HON'BLE MR. JUSTICE PURUSHAINDRA KUMAR KAURAV
JUDGEMENT
PURUSHAINDRA KUMAR KAURAV, J. (ORAL)
JUDGMENT

1. The petitioner in the instant petition prays for the following relief:- “Pass an order or direction appointing a sole Arbitrator and/or constituting Arbitral Tribunal in accordance with the terms of the Arbitral Clause contained in the Arbitration Agreement and under the provisions of the Section 11(5) of the Arbitration and Conciliation Act, 1996, to adjudicate upon the dispute(s) and claim(s) arising between the parties”

2. Learned counsel for the petitioner submits that the petitioner is a Private, Non-Banking Financial Company registered with the Reserve Bank of India, and a wholly-owned subsidiary of Cars24 Services Private Limited. The petitioner-company is engaged in offering various lending products to customers. He submits that respondent no. 1 and respondent no. 2 are coborrowers and signatories to the Credit Facility Agreement dated KUMAR KAURAV 15.02.2020, and both are engaged in the business of dealing in used/preowned cars, based in Meerut.

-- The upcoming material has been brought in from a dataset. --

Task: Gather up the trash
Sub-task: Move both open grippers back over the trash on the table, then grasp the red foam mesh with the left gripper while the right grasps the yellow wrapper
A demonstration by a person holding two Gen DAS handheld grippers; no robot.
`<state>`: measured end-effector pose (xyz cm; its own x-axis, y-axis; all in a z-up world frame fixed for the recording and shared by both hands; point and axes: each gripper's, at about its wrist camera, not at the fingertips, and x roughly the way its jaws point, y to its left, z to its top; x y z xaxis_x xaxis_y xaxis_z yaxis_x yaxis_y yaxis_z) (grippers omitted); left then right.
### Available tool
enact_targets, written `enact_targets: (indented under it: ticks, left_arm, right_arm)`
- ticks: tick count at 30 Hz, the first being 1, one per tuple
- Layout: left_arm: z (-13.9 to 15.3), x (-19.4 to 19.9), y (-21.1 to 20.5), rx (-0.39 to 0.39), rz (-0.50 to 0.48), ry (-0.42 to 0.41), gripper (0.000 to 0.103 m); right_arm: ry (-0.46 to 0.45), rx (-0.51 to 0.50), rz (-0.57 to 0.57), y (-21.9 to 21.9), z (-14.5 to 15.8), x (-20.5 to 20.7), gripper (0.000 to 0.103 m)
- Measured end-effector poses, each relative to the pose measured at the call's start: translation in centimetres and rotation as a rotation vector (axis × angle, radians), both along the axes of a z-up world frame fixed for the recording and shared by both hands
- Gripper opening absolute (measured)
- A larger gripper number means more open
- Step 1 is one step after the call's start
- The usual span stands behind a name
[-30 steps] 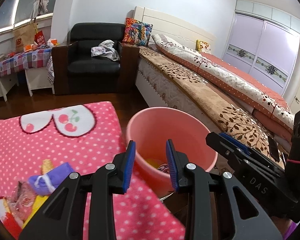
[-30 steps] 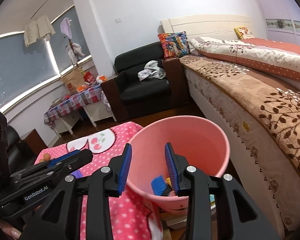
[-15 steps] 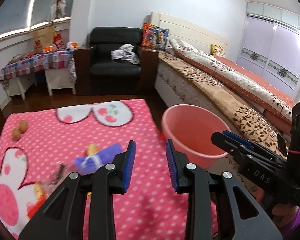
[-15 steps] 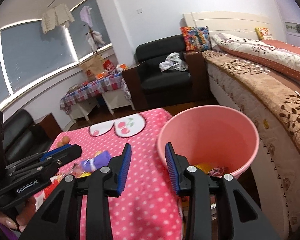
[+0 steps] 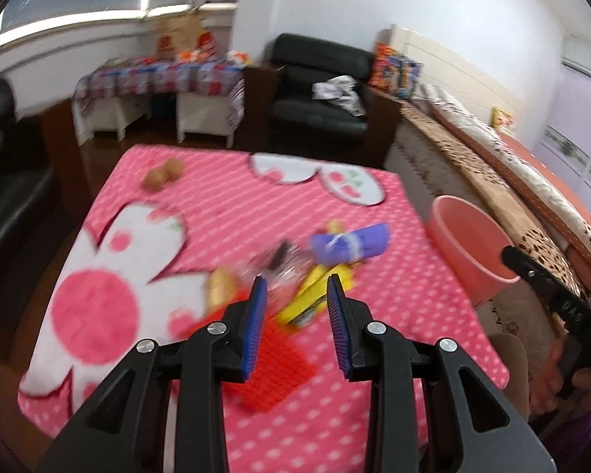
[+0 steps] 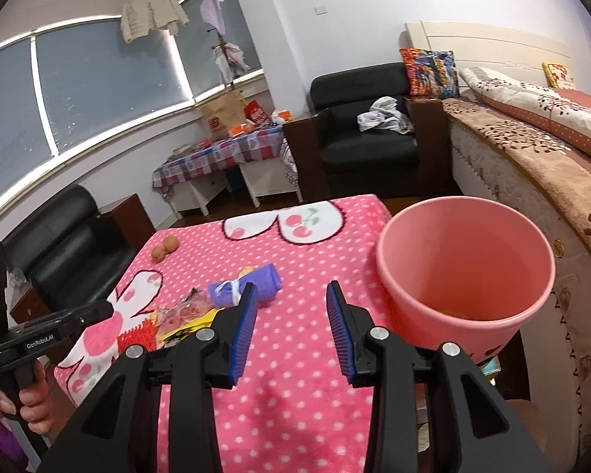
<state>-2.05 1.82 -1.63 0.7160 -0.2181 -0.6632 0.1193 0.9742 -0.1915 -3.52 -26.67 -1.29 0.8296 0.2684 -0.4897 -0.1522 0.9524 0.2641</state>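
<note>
A pile of trash lies on the pink polka-dot blanket [image 5: 374,347]: a purple roll [image 5: 350,243] [image 6: 252,285], a yellow wrapper [image 5: 315,295], a clear crinkly wrapper [image 6: 181,309] and a red gridded piece [image 5: 279,366] [image 6: 136,337]. My left gripper [image 5: 295,291] is open and empty just above the yellow wrapper. My right gripper [image 6: 291,295] is open and empty over the blanket, right of the pile. The pink bucket [image 6: 465,268] [image 5: 469,244] stands off the table's right edge with some trash at its bottom.
Two small brown round things [image 5: 163,173] [image 6: 164,248] lie at the blanket's far left. A bed [image 6: 532,149] runs along the right, a black armchair [image 6: 366,134] stands behind the table, and a black sofa [image 6: 63,252] on the left.
Both grippers have swung left, away from the bucket and over the table. The left one now hangs above the trash pile; the bucket has slid to the right in both views.
</note>
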Motion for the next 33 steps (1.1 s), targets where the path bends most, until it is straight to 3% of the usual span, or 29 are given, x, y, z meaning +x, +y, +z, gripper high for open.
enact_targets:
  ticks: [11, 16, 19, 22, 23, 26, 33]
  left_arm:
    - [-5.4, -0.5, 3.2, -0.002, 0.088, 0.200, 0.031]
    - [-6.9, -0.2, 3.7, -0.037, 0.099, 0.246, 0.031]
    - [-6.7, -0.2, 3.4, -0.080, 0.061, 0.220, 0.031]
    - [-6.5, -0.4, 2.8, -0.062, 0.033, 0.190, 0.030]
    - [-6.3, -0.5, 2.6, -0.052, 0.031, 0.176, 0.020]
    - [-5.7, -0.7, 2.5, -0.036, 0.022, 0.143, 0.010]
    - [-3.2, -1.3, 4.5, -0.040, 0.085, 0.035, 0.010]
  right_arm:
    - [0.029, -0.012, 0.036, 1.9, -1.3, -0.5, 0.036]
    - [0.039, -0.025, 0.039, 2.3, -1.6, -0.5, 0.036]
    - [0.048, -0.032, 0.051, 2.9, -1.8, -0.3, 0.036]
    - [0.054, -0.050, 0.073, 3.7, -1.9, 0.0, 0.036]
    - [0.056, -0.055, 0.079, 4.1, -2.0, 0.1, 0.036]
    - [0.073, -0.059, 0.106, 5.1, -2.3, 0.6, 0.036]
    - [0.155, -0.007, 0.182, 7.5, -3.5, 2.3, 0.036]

It is further submitted that the respondents had approached the petitioner-company seeking sanction of a revolving credit facility under the UNNATI scheme for the purchase of used cars from M/s Cars24 Services Private Limited, and in doing so, had undertaken and assured compliance with the terms and conditions of the agreement while maintaining financial discipline. He further submits that the liability of both respondents is joint and several, extending co-extensively for the repayment of the loan amount and outstanding dues to the petitioner company.

3. Learned counsel for the further petitioner submits pursuant to the execution of the agreement, the respondents were assigned Dealer ID NO. 72563, and under its terms, they had agreed to repay each tranche within 60 days from the date of disbursement along with interest charges. He further submits that the respondents availed various cars from the petitioner company from time to time, with the finance/credit facility being extended on each occasion for a period of 60 days from the date of disbursement.

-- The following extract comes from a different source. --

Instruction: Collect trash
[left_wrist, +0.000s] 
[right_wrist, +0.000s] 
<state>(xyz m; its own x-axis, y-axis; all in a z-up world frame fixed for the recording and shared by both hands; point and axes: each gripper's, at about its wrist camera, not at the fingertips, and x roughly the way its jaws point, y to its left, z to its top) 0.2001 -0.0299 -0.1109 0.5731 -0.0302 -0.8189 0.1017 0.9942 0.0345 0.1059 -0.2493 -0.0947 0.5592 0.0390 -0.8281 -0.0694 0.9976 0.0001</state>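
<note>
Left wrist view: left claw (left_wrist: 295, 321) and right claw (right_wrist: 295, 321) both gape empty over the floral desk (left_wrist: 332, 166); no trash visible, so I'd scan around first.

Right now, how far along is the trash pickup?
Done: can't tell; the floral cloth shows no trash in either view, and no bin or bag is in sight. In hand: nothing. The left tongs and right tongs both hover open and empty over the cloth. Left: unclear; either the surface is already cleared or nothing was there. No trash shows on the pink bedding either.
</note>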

4. However, due to their failure to adhere to the agreed terms, disputes arose between the parties, leading the petitioner to issue a Credit Facility Recall Notice on 24.06.2021, terminating the facility and requesting the respondents to clear the outstanding amount within seven days. Learned counsel further submitted that the respondents neither responded to the notice nor made any payment, and despite repeated attempts by the petitioner to amicably resolve the dispute, no settlement could be reached. Consequently, the petitioner invoked arbitration as per Clause 15.[2] of the Credit Facility Agreement dated 15.02.2020.

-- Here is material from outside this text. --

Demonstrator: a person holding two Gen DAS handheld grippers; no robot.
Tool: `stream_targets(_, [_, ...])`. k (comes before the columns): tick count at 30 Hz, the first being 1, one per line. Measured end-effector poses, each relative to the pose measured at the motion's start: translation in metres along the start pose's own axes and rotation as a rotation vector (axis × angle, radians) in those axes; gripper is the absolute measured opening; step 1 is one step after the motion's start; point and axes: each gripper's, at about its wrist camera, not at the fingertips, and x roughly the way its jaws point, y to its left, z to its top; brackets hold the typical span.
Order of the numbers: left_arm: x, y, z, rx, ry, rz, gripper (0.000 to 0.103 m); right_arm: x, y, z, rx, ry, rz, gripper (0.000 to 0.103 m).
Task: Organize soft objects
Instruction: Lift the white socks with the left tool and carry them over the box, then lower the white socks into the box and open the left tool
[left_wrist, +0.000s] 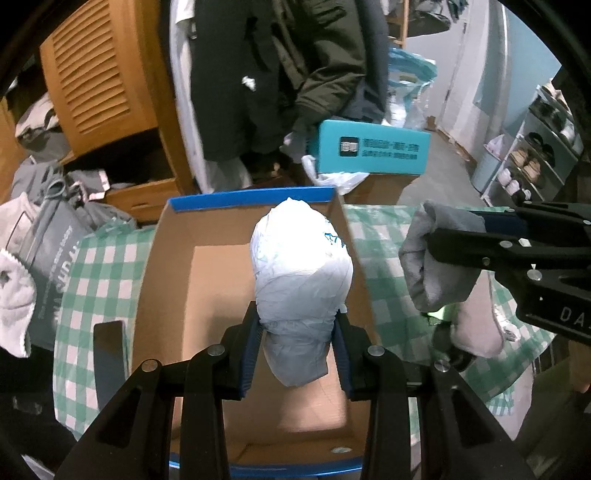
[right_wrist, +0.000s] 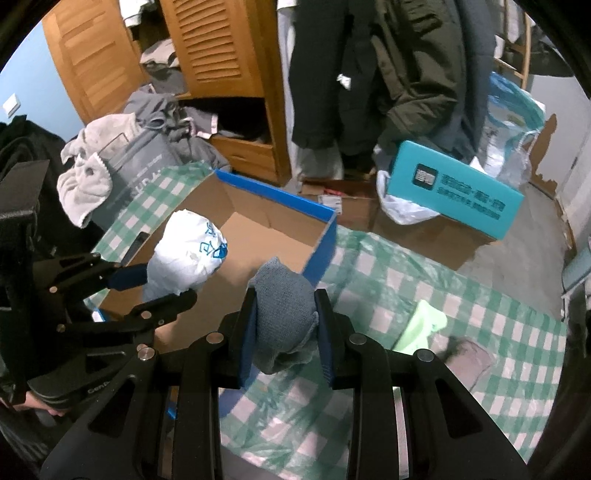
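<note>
My left gripper is shut on a white wrapped bundle with blue print and holds it above an open cardboard box with blue edges. The bundle and the left gripper also show in the right wrist view, over the box. My right gripper is shut on a grey rolled sock and holds it to the right of the box; it shows in the left wrist view with the sock.
The box stands on a green-and-white checked cloth. A light green soft item and a pinkish one lie on the cloth. A teal box, hanging coats, a wooden wardrobe and piled clothes stand behind.
</note>
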Motion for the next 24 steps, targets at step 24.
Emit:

5. Learned counsel contends that the respondents have acted fraudulently, and have no intention of abiding by their contractual promises and assurances. The petitioner asserts that despite the clear terms of the Credit Facility Agreement, the respondents failed to repay the outstanding loan amount and adhere to the agreed terms and conditions. Aggrieved by the default, the petitioner issued a notice dated 14.08.2024, invoking arbitration under the Credit Facility Agreement bearing No. 72563, seeking the appointment of a Sole Arbitrator.

6. He submits that the dues payable as on 14.09.2024 amounts to a sum of Rs. 9,68,492/- (Rupees Nine Lakhs Sixty-Eight Thousand Four Hundred and Ninety-Two Only) remains due and payable by the respondents to the petitioner.

7. Heard learned counsel appearing on behalf of the petitioner. It is seen that so far as the service on respondent no.1 is concerned, the office report confirms that the same has been served.

8. The affidavit of service has been placed on record by the petitioner, which reads as under:-

"1. That I am the Advocate for the petitioner company in the present matter and am well conversant with the facts of the present case and competent to file this affidavit. 2. That I state that the deponent has served the copy of the notice along with the copy of the petition upon the respondents through speed post. That the summons along with the petition were duly served upon the respondents on 03.02.2025. The proof of service by post has been annexed herewith. 3. That state that the deponent has served the copy of the notice along with the copy of the petition upon the Respondent No.1 at his Whatsapp +91 8958285491 and on the Email address of Respondent No.l i.e. anil08@live.com. The proof of service already has been annexed herewith. The email has not bounced back. 4. That I state that the Respondents have been duly served."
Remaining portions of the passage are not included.